Exercise directions:
The answer must be the full listing, reproduced without any change.

───── Material provided

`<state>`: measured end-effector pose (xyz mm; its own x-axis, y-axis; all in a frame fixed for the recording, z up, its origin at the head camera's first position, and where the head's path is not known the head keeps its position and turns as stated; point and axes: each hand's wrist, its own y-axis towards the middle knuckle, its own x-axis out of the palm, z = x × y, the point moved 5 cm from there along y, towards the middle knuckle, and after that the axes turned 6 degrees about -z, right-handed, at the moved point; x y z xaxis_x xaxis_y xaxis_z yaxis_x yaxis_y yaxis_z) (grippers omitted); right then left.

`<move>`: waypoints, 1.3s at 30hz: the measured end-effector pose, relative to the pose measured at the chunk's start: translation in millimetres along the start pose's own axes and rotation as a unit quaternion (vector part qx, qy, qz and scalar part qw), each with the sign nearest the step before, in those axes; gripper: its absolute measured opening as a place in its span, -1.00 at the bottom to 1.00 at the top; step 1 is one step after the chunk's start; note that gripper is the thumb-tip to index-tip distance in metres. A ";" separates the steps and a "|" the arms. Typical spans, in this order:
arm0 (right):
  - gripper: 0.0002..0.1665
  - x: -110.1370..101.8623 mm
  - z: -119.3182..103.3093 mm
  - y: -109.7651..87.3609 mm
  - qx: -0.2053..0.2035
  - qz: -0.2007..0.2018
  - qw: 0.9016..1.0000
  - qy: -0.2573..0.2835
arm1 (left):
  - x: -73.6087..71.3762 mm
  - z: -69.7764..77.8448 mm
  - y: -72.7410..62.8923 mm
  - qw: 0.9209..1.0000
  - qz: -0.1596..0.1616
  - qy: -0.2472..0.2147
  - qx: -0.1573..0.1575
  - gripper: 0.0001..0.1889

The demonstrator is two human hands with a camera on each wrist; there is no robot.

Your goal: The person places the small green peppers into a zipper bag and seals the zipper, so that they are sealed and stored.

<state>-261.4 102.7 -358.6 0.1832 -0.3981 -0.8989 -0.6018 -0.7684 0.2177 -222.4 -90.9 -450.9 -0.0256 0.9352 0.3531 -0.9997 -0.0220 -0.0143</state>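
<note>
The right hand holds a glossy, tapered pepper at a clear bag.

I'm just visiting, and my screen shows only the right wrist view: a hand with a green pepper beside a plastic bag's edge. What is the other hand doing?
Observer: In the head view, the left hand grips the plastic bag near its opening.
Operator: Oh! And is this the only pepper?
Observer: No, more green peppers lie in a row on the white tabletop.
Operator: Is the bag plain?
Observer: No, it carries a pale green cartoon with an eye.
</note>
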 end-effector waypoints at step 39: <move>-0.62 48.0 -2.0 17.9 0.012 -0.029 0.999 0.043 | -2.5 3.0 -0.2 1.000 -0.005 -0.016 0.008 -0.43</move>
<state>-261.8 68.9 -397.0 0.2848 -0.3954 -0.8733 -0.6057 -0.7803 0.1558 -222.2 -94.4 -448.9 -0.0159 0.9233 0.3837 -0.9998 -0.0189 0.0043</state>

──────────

Answer:
`<state>`: measured end-effector pose (xyz mm; its own x-axis, y-axis; all in a frame fixed for the recording, z up, its origin at the head camera's first position, and where the head's path is not known the head keeps its position and turns as stated; point and axes: each hand's wrist, its own y-axis towards the middle knuckle, its own x-axis out of the palm, z = x × y, the point moved 5 cm from there along y, towards the middle knuckle, and after that the axes turned 6 degrees about -z, right-handed, at the moved point; x y z xaxis_x xaxis_y xaxis_z yaxis_x yaxis_y yaxis_z) (grippers omitted); right then left.

`<move>`: waypoints, 1.3s at 30hz: the measured end-effector pose, relative to the pose measured at the chunk's start: translation in millimetres along the start pose's own axes and rotation as a unit quaternion (vector part qx, qy, qz and scalar part qw), each with the sign nearest the step before, in those axes; gripper: its absolute measured opening as a place in its span, -1.00 at the bottom to 1.00 at the top; step 1 is one step after the chunk's start; note that gripper is the thumb-tip to index-tip distance in metres. A ";" separates the steps and a "|" the arms. Typical spans, in this order:
arm0 (right):
  - gripper: 0.0002..0.1665
  - x: -110.1370..101.8623 mm
  - z: -119.3182..103.3093 mm
  - y: -109.7651..87.3609 mm
  - qx: -0.2053..0.2035
  - qz: -0.2007..0.2018
  - qw: 0.9016..1.0000
  - qy: -0.2573..0.2835
arm1 (left):
  - x: -73.6087..71.3762 mm
  - z: -69.7764..77.8448 mm
  - y: -72.7410..62.8923 mm
  - qw: 0.9209..1.0000
  - qz: -0.1596..0.1616
  - qy: -0.2472..0.2147
  - qx: -0.1573..0.1575
  - gripper: 0.0001..0.1889

The demonstrator is two human hands with a camera on each wrist; there is no robot.

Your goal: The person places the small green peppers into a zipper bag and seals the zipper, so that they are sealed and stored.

<state>-261.4 102.7 -358.6 0.1832 -0.3981 -0.8989 -0.6018 -0.7684 0.2177 -222.4 -90.9 -450.9 -0.0256 0.9352 0.3531 -0.9997 -0.0220 -0.0143</state>
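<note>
The right hand holds a glossy, tapered pepper at a clear bag.

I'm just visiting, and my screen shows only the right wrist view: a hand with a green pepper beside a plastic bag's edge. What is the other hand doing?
Observer: In the head view, the left hand grips the plastic bag near its opening.
Operator: Oh! And is this the only pepper?
Observer: No, more green peppers lie in a row on the white tabletop.
Operator: Is the bag plain?
Observer: No, it carries a pale green cartoon with an eye.
</note>
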 end-effector waypoints at step 39: <move>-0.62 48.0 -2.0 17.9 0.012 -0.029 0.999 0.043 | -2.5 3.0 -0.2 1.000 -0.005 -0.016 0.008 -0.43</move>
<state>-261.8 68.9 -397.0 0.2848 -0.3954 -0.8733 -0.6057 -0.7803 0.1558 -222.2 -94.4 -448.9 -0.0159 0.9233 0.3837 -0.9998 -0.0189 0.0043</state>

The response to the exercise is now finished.